*PROBLEM STATEMENT*. The data below holds the lines to copy: everything from the line containing "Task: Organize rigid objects" to the line containing "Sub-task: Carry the", both ends included, set down exactly.

---+---

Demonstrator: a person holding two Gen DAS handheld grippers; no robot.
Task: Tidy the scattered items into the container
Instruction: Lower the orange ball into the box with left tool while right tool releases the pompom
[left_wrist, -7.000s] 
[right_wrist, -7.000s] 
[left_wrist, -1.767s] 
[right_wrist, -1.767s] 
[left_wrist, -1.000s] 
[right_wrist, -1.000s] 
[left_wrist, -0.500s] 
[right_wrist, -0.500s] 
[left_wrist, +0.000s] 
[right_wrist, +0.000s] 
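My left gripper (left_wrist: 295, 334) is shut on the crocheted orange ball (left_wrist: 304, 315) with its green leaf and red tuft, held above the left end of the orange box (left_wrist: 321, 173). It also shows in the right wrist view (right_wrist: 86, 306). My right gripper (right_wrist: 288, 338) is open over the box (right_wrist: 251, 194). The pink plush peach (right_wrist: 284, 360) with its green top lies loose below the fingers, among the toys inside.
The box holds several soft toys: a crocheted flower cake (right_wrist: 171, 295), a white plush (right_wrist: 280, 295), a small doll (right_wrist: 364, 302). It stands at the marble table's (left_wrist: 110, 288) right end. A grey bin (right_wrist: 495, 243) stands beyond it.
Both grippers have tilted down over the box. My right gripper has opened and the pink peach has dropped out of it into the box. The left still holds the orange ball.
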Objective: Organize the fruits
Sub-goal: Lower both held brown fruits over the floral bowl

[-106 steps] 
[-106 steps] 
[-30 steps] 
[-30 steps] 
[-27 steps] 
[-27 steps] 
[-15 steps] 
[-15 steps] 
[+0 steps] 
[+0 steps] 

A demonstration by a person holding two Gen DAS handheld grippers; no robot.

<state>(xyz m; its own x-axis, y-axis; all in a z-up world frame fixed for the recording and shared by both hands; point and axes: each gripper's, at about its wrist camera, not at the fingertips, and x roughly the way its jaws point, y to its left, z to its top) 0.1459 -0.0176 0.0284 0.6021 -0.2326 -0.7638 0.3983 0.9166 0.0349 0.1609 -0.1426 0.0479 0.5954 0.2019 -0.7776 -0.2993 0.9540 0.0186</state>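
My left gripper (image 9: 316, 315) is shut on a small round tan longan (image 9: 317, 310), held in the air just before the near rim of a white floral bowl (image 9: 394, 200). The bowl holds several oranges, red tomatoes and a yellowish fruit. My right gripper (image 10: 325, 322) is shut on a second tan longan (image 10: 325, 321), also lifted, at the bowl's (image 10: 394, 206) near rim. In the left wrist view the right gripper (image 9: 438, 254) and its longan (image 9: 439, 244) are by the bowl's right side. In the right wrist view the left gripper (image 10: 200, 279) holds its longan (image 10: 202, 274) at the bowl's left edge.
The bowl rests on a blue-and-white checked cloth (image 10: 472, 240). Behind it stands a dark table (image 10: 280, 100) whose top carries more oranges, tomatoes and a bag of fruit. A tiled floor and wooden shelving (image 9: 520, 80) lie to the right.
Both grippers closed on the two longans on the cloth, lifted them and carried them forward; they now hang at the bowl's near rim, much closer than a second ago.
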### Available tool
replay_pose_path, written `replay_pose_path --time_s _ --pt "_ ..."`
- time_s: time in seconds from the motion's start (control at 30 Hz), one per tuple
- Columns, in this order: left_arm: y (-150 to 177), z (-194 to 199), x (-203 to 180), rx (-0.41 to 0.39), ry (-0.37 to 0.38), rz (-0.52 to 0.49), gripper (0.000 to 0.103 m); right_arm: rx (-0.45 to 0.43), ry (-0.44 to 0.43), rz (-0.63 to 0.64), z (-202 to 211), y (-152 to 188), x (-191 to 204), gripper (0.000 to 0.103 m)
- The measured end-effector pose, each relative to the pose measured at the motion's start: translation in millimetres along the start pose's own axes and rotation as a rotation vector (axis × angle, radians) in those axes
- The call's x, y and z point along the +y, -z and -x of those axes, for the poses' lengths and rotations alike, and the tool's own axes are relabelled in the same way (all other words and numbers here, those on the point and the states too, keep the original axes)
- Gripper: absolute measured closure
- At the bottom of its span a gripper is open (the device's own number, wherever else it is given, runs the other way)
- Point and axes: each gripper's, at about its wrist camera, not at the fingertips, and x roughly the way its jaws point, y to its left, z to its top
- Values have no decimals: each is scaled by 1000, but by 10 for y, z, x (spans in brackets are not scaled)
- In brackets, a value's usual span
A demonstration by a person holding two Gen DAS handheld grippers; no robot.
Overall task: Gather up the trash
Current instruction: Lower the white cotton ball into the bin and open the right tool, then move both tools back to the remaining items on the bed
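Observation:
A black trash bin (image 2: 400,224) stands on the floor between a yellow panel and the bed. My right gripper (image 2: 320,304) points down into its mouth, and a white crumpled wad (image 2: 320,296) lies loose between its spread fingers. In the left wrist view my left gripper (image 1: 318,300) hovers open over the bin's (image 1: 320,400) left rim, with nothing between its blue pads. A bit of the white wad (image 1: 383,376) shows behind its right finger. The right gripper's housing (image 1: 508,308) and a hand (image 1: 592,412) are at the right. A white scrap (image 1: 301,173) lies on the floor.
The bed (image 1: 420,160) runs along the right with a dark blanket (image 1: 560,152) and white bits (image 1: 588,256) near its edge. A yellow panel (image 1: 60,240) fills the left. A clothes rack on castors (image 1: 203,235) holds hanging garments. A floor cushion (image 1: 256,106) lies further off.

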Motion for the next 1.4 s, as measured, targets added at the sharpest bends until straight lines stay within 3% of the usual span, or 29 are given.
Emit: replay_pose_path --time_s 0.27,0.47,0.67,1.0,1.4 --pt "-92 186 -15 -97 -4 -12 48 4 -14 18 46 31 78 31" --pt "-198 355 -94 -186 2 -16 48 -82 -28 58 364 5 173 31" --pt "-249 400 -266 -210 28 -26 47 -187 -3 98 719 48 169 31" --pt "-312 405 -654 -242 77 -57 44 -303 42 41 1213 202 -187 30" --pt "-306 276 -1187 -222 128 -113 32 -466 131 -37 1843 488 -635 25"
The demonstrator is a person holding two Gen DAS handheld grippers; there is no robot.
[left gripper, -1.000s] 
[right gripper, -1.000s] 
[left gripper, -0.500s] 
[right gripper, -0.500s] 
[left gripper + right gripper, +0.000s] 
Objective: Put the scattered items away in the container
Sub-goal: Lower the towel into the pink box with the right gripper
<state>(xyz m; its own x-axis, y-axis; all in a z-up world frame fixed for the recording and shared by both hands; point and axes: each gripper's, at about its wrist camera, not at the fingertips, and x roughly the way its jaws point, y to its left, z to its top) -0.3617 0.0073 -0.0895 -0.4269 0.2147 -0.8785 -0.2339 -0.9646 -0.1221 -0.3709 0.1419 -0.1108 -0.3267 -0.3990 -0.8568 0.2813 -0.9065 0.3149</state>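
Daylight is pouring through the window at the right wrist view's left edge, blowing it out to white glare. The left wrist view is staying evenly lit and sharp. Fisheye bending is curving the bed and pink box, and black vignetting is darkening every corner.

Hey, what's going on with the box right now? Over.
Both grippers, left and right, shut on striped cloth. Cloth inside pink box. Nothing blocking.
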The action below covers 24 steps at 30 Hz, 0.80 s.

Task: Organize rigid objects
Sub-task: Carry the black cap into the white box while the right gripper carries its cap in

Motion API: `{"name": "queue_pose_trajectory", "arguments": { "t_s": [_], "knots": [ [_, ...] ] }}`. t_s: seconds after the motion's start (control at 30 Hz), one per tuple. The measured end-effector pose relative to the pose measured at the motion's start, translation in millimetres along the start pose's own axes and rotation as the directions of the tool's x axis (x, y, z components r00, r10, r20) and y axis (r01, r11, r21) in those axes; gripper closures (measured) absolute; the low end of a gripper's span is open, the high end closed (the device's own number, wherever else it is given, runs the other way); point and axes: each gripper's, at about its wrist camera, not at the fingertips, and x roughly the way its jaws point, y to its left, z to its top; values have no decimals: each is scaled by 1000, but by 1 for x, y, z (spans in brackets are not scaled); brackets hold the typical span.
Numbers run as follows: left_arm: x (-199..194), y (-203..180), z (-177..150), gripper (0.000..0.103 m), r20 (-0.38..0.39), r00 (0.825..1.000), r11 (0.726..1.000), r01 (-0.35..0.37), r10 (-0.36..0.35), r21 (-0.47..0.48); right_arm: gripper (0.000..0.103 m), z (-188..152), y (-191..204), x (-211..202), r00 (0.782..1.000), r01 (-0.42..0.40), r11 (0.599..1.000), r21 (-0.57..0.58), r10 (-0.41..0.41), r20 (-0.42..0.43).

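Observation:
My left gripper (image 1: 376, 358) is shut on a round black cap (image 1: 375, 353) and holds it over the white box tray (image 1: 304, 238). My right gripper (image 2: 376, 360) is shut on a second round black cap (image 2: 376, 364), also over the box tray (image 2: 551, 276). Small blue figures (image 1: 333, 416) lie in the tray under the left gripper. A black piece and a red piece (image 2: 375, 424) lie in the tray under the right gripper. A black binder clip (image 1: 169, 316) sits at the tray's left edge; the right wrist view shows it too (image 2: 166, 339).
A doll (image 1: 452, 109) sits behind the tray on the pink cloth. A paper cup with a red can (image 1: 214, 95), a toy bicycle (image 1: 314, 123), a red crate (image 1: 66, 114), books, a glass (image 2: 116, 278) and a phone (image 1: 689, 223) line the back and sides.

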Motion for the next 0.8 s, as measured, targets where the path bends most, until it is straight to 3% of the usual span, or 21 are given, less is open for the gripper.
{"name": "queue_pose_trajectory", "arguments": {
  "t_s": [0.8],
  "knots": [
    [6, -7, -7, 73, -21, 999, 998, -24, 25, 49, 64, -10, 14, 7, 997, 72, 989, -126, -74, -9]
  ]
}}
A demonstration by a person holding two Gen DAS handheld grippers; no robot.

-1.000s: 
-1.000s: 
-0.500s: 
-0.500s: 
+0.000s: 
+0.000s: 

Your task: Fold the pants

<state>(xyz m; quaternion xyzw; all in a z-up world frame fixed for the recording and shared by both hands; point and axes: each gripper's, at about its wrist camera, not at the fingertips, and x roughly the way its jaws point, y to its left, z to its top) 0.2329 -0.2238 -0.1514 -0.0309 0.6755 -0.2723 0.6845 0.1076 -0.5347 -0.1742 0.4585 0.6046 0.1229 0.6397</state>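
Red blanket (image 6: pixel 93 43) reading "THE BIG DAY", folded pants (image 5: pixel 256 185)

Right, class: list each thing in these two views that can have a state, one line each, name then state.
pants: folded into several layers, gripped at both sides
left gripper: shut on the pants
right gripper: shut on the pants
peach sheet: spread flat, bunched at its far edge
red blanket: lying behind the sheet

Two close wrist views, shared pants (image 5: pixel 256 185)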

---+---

*WRITTEN SOLUTION*.
Task: Organize rigid objects
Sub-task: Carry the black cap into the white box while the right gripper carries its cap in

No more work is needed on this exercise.